Key excerpts from the BEA report (bolds are mine):
The increase in real GDP in the third quarter primarily reflected positive contributions from exports, personal consumption expenditures (PCE), private inventory investment, equipment and software, federal government spending, nonresidential structures, and state and local government spending that were partly offset by a negative contribution from residential fixed investment. Imports, which are a subtraction in the calculation of GDP, increased.

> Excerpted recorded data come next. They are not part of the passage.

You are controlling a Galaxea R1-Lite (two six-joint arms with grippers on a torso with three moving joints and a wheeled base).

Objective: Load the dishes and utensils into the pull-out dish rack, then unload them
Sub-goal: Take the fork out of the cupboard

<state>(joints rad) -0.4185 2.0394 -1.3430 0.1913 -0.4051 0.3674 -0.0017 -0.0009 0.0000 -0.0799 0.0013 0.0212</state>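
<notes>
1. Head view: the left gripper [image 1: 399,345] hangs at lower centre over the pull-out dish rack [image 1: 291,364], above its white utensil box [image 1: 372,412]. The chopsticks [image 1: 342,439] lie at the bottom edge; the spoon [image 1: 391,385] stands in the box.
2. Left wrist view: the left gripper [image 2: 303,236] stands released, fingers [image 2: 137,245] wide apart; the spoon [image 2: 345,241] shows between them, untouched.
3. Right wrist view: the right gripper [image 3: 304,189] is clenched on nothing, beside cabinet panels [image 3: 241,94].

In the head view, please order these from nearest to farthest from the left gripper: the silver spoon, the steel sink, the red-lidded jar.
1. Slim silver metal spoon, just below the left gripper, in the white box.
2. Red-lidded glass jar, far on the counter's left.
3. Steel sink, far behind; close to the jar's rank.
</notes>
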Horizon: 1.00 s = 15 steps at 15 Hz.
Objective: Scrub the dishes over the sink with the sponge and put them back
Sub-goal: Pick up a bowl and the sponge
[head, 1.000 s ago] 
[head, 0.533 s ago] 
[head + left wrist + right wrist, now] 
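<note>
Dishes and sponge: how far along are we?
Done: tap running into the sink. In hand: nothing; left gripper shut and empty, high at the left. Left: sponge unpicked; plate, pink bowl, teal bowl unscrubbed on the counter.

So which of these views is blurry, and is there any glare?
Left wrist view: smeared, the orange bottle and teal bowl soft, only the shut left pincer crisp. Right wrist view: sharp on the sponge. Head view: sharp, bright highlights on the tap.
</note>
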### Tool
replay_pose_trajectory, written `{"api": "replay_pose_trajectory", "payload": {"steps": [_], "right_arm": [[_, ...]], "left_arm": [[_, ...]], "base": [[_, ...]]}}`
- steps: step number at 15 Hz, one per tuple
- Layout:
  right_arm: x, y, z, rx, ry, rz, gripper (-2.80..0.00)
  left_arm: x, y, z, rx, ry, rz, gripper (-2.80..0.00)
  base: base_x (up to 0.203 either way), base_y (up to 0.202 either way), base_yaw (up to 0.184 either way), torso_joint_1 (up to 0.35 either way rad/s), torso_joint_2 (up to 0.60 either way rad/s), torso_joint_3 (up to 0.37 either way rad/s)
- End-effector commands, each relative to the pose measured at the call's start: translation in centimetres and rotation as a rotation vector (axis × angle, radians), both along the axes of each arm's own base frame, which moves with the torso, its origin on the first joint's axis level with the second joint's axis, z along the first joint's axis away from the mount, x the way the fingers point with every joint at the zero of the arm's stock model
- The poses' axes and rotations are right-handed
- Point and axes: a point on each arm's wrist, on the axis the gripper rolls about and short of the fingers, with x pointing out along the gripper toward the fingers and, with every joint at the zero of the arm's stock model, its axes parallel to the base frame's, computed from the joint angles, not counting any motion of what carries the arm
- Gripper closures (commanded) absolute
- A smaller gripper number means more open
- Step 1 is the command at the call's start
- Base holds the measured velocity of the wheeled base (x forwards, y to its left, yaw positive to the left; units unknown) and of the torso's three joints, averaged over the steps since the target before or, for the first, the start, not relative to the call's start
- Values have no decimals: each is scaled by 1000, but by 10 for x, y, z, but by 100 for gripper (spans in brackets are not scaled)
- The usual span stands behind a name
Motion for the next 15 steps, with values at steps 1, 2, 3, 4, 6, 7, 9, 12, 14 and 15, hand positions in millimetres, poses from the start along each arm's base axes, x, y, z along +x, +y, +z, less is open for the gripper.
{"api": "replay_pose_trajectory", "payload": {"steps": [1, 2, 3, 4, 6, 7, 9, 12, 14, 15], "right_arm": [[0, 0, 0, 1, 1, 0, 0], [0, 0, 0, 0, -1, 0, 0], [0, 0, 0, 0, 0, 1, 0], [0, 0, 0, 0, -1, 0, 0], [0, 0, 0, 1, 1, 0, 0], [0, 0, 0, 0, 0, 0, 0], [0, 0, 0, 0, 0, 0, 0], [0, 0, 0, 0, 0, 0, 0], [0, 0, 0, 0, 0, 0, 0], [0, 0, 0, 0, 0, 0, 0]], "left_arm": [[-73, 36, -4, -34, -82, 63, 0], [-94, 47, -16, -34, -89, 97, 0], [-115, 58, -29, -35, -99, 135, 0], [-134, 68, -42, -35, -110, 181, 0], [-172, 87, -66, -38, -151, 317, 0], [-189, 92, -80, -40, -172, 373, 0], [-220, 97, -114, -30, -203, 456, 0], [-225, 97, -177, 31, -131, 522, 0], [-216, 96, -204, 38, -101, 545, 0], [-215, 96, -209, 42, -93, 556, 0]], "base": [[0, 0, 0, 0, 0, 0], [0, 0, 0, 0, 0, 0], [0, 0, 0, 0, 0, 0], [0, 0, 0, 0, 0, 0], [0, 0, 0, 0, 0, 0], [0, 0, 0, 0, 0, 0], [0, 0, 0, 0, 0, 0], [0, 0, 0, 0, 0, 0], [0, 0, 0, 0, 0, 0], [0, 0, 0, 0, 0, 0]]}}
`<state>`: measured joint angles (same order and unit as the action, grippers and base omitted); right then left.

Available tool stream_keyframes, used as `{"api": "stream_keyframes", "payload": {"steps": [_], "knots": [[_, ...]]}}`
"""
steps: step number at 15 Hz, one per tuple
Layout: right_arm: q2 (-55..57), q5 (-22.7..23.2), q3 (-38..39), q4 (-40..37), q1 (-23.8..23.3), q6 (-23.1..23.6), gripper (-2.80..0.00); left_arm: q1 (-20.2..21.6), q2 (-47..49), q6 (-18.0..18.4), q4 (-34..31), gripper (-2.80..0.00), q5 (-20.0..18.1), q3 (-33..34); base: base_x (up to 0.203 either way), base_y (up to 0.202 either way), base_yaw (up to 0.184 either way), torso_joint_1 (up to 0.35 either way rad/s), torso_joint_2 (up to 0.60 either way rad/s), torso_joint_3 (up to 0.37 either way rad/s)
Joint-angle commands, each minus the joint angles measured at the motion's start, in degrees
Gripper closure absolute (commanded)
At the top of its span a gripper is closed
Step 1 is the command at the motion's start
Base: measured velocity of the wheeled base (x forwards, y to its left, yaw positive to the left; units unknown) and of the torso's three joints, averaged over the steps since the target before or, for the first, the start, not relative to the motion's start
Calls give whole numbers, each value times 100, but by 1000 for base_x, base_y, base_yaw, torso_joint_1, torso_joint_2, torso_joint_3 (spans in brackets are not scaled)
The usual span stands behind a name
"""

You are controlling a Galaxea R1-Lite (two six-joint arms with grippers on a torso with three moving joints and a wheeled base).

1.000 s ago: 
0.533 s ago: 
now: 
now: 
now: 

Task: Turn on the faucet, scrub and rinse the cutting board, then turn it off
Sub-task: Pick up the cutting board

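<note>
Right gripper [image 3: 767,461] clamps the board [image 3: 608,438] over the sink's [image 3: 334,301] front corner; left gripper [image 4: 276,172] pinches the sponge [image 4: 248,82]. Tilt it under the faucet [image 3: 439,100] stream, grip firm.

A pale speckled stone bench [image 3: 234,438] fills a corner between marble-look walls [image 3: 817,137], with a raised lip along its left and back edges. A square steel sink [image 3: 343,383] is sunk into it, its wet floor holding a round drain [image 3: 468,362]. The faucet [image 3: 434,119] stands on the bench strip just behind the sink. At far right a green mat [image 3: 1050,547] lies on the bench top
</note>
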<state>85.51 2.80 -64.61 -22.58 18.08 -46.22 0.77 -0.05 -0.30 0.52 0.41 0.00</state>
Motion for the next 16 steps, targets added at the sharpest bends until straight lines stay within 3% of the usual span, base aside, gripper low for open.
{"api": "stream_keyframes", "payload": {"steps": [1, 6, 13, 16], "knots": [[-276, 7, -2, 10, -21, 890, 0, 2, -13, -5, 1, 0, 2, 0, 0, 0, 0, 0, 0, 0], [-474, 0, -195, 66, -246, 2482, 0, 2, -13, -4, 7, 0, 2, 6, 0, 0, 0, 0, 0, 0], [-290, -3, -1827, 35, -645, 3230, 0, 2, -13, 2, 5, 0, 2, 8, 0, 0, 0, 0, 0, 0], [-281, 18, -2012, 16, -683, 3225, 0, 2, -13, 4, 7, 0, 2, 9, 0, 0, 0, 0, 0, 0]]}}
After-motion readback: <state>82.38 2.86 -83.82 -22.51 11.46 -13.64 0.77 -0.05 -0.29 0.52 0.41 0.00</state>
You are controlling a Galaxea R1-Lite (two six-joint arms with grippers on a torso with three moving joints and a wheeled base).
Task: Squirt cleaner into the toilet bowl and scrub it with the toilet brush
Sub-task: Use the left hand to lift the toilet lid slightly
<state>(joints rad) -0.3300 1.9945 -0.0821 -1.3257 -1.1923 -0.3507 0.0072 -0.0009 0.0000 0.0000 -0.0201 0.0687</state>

..... The real change in private inventories added 0.98 percentage point to the third-quarter change in real GDP, after adding 0.22 percentage point to the second-quarter change. Private businesses increased inventories $32.9 billion in the third quarter, following an increase of $5.8 billion in the second quarter and an increase of $0.1 billion in the first.
Ever since the fourth quarter of 2006, when there was a big downward revision to GDP because of inventory reductions, I have been wondering when the reverse was going to occur, because it almost had to. Now it has.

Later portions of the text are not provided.